Carmela Coyle, president of the Maryland Hospital Association, another supporting part of the coalition, says a big part of the project is the education that is going on now, before the observers start chronicling caregivers' behavior. "The education piece of this is dramatic,'' she says.
Davis was asked if there if there is ever staff friction if an observer's identity becomes known by the observed staff. "Sure, people might get upset. But we're not going in the direction of posting names."
"We're not going to be putting a scarlet letter on anyone's chest," says Davis.
Besides, he says, "while the observers may be noticed, on busy active floors they usually blend in."
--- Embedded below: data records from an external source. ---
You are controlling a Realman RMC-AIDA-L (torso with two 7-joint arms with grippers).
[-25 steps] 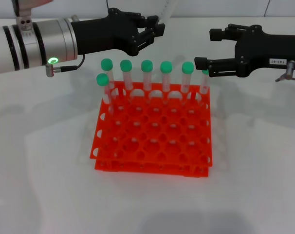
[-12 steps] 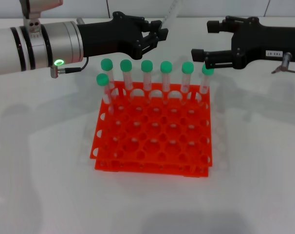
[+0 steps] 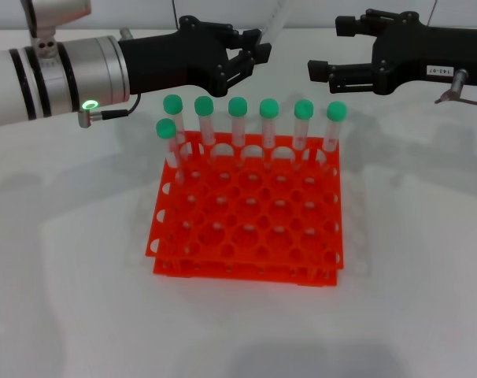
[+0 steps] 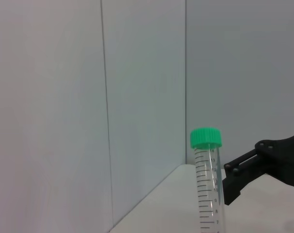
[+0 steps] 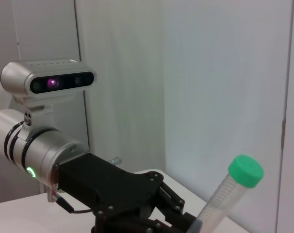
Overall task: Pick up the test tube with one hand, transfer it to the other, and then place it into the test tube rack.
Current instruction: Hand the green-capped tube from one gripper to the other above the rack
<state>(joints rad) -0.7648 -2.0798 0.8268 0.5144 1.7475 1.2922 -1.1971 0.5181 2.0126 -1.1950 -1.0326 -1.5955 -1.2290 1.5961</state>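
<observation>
My left gripper (image 3: 256, 50), black and unlabelled, is shut on the test tube (image 3: 275, 24), which slants up out of the head view behind the rack. The left wrist view shows its green cap and marked clear body (image 4: 207, 184). The right wrist view shows the tube (image 5: 232, 191) standing out of the left gripper (image 5: 183, 221). My right gripper (image 3: 330, 49), black with a white label, is open, level with the left one and a short way to its right. The orange-red test tube rack (image 3: 246, 236) stands below both.
Several green-capped tubes (image 3: 237, 118) stand in the rack's far row, with one more in the second row at the left. The white table (image 3: 73, 299) surrounds the rack. A pale wall (image 4: 89, 97) stands behind. The left arm's wrist camera (image 5: 50, 82) faces the right gripper.
My right gripper has risen and moved left toward the left gripper, uncovering the far-right tube's cap. The left gripper has barely moved and still holds the tube.
</observation>
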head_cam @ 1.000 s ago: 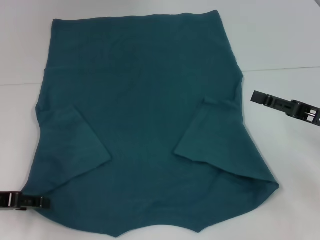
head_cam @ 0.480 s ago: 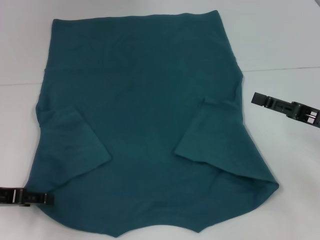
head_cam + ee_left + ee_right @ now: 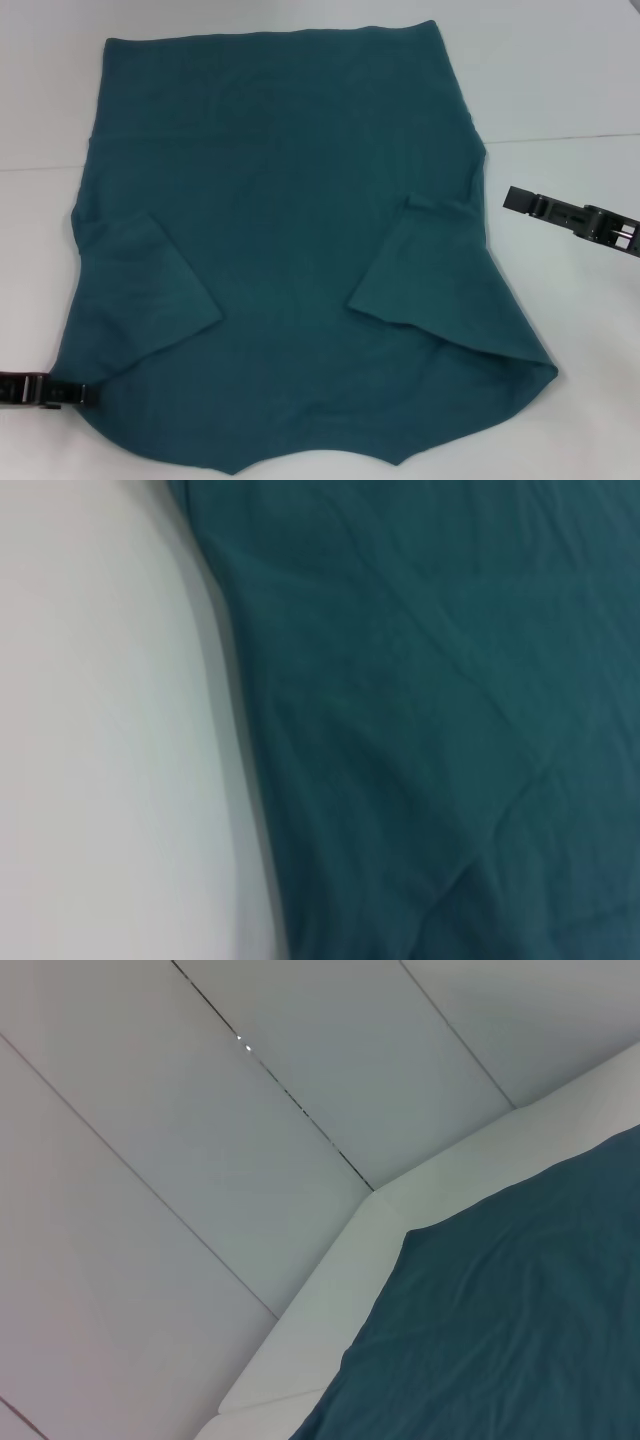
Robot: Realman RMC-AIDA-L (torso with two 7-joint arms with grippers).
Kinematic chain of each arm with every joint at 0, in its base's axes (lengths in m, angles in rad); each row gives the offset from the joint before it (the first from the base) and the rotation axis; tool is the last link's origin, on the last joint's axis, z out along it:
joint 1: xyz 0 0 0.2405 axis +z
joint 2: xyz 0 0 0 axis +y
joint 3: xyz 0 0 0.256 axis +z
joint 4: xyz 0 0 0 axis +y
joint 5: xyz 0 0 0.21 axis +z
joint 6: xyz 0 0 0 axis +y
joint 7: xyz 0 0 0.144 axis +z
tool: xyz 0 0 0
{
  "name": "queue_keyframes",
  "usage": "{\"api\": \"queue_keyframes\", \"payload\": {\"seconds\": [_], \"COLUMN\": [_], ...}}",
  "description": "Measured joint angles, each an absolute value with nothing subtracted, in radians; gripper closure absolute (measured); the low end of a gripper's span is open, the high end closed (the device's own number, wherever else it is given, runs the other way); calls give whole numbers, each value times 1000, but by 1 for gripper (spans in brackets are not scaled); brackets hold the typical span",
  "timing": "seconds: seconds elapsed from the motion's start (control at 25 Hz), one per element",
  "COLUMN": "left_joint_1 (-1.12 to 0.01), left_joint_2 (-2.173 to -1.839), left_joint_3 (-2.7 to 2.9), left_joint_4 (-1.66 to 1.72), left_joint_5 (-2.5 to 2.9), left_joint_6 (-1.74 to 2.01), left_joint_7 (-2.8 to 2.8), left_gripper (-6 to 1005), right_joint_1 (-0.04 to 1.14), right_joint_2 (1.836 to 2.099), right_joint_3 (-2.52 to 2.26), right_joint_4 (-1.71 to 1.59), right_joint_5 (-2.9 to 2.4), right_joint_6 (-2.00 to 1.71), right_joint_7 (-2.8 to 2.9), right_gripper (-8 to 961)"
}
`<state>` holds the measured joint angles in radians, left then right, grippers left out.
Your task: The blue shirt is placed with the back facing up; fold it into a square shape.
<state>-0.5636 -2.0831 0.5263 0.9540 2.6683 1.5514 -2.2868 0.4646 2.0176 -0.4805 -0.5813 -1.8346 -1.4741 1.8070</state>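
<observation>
Left gripper (image 3: 88,394): I see it low at my near-left, its tip touching the edge of the blue shirt (image 3: 290,250). From the head view I cannot tell whether the fingers are spread or pressed together, nor whether they pinch cloth.
Right gripper (image 3: 512,196): it sits just off the shirt's right edge, apart from the fabric, tip pointing toward it. Finger gap unreadable, so I cannot tell its state either.
Blue shirt: lies flat on the white table (image 3: 570,90) between my two grippers, plain side up, both sleeves folded inward over the body.
Left wrist view: shirt edge (image 3: 430,720) against bare table, probably near-left hem.
</observation>
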Motion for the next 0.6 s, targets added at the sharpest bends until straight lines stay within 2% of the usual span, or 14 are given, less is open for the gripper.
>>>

"This is really all being done from the public health perspective, to reduce what everyone is so well aware of, the health risks from healthcare-associated infections," he adds. "How can we make it safer?"
Transmission of hospital-acquired infections is a major U.S. health problem. According to the Centers for Disease Control and Prevention report, Estimating Health Care-Associated Infections and Deaths in U.S., 1.7 million infections were estimated to have occurred in U.S. hospitals in 2002, with approximately 99,000 deaths.
Another CDC report in March said the overall annual direct medical costs of healthcare-associated infections to U.S. hospitals ranges from $28.4 billion to $33.8 billion (after adjusting to 2007 dollars using the CPI for all urban consumers) this year.
The benefits of prevention can be assumed to range from a low of $5.7 billion, with 20% of infections preventable, to a high of $31.5 billion, if 70% of infections are preventable, the CDC said.
In addition to the above, other agencies involved in the Maryland project include the Maryland Patient Safety Center, the Maryland Health Care Commission, and the Delmarva Foundation for Medical Care.